Paul tira et une vitre près de la tête de Gary s'effondra en fragments. Gary pensait que le type robuste tirait au jugé, mais il ne pouvait en être sûr. Les renforts n'arriveraient pas avant plusieurs minutes, trop tard pour être d'une aide quelconque, probablement. Il devait tenter sa chance et attaquer tout seul.
Sans Visage se leva de l'endroit où elle s'était cachée. Paul pivota avec une grâce qu'aucun des morts-vivants ne pouvait égaler et logea une balle au milieu de la poitrine de la femme. Elle se baissa de nouveau, obéissant à l'ordre de Gary, amochée, mais pas mortellement, et Paul porta une main à ses yeux, essayant de voir ce qui s'était passé. Il devait se demander s'il l'avait descendue ou non.
Gary n'avait pas l'intention de se laisser découvrir. Il bougea aussi vite qu'il le pouvait et se faufila derrière des voitures, et, quand Paul regarda de nouveau dans sa direction, Gary avait disparu.
Kev passa la tête hors de la limousine, mais Sans Nez était déjà là. Gary lui envoya un ordre et Sans Nez claqua violemment la portière, repoussant Kev en arrière dans l'habitacle. Cela ne prendrait qu'un moment au survivant pour la rouvrir, mais durant cette seconde Gary se rapprocha un peu plus de Paul.

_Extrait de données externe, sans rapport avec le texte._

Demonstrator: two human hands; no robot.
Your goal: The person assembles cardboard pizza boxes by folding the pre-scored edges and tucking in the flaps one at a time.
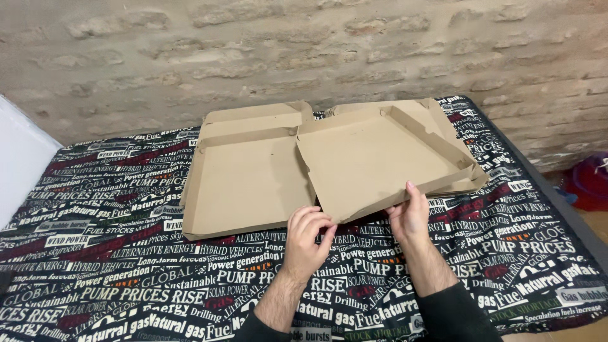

— Bordel de merde, fit ce dernier en regardant la limousine qui tanguait sur ses pneus affaissés. Qu'est-ce que tu fous, Kev ? Nous avons des types morts, ici, tu as oublié ?
La lunette arrière en verre teinté de la limousine vola en éclats. Le fusil à air comprimé apparut, puis le survivant entreprit de s'extirper du véhicule, son arme pointée devant lui.
— On est dans la merde ! cria Kev. Ils sont organisés !
Gary leur réservait une autre surprise. Il s'était rapproché pendant qu'ils s'interpellaient. Il se tenait désormais directement devant Paul, assez près pour voir les lèvres foncées du survivant former un juron muet. On leva le fusil de chasse et Gary saisit le canon. Alors même que Paul tirait il l'abaissa violemment et la balle explosa contre son sternum. Une douleur – réelle – vibra dans le corps de Gary et sa chemise prit feu là où il avait été touché, mais il ne tressaillit même pas.
Parfaitement calme, il arracha le fusil des mains de Paul et le lança derrière lui dans la rue. Il appela ses compagnons : Sans Nez et Sans Visage s'avancèrent vers Kev. Le fusil à air comprimé claqua à deux reprises et Sans Nez oscilla sur ses pieds comme les petits projectiles ricochaient sur son front mais, un instant plus tard, les deux morts-vivants maintenaient le survivant, qui était de petite taille. Ils n'essayèrent pas de le mordre, mais lui tordirent simplement les bras dans le dos. Gary exprima son approbation et sentit que Sans Visage essayait de sourire, les muscles à nu de son visage esquissant un rictus obscène.
— Bon, tu es foutu maintenant, d'accord ? dit Gary à Paul. Nous pouvons peut-être faire ça en douceur. J'étais médecin…
Le visage de Paul se rembrunit, exprimant de nombreuses, nombreuses questions.
— Tu étais médecin ?
Gary éclata de rire.
— Je sais, je sais. Je me battais pour sauver des vies, et maintenant je les supprime. C'est foutrement ironique. Je pourrais juste t'arracher la tête.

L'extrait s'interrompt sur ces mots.